*TASK INSTRUCTIONS*. Copy the lines exactly. Begin at the first line of the data and stop after the line with "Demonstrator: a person".

*DATA SHOWN*.
——————

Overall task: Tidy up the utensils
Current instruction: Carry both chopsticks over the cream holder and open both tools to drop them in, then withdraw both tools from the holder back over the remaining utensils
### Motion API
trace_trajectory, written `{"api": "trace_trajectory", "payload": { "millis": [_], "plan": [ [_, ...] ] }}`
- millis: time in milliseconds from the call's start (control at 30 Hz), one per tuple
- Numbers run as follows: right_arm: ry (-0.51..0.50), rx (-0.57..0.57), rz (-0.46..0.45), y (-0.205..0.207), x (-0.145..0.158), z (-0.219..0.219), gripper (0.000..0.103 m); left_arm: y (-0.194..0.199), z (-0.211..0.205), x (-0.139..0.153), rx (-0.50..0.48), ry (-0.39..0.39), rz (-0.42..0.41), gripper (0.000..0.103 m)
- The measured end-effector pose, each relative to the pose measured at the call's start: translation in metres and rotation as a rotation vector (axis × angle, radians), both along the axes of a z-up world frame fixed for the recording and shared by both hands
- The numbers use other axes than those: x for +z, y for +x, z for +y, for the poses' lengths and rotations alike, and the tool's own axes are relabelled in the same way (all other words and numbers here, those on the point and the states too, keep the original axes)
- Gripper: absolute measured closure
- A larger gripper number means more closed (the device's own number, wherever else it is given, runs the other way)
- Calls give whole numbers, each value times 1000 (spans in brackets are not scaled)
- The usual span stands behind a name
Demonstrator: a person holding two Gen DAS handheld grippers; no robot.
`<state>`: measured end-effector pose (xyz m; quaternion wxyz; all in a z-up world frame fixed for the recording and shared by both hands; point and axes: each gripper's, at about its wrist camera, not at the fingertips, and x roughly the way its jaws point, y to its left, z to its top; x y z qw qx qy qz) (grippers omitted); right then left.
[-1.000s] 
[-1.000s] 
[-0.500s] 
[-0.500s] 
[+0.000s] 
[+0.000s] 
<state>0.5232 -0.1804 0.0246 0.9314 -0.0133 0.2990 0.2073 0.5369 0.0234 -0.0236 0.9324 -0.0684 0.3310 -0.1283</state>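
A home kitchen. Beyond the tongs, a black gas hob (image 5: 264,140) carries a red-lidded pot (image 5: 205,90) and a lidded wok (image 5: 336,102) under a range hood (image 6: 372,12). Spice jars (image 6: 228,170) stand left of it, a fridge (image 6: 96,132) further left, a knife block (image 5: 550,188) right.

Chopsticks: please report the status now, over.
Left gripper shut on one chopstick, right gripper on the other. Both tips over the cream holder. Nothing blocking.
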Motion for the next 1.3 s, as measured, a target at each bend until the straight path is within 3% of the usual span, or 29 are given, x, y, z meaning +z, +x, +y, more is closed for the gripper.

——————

*WRITTEN ANSWER*.
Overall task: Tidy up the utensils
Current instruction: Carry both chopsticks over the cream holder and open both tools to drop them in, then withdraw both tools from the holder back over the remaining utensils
### Motion API
trace_trajectory, written `{"api": "trace_trajectory", "payload": { "millis": [_], "plan": [ [_, ...] ] }}`
- millis: time in milliseconds from the call's start (control at 30 Hz), one per tuple
- Numbers run as follows: right_arm: ry (-0.51..0.50), rx (-0.57..0.57), rz (-0.46..0.45), y (-0.205..0.207), x (-0.145..0.158), z (-0.219..0.219), gripper (0.000..0.103 m); left_arm: y (-0.194..0.199), z (-0.211..0.205), x (-0.139..0.153), rx (-0.50..0.48), ry (-0.39..0.39), rz (-0.42..0.41), gripper (0.000..0.103 m)
- The measured end-effector pose, each relative to the pose measured at the call's start: translation in metres and rotation as a rotation vector (axis × angle, radians), both along the axes of a z-up world frame fixed for the recording and shared by both hands
- The numbers use other axes than those: x for +z, y for +x, z for +y, for the poses' lengths and rotations alike, and the tool's own axes are relabelled in the same way (all other words and numbers here, those on the point and the states too, keep the original axes)
- Gripper: absolute measured closure
- A larger gripper number means more closed (the device's own number, wherever else it is given, runs the other way)
- Calls give whole numbers, each value times 1000 (spans in brackets are not scaled)
- The usual span stands behind a name
Demonstrator: a person holding two Gen DAS handheld grippers; no robot.

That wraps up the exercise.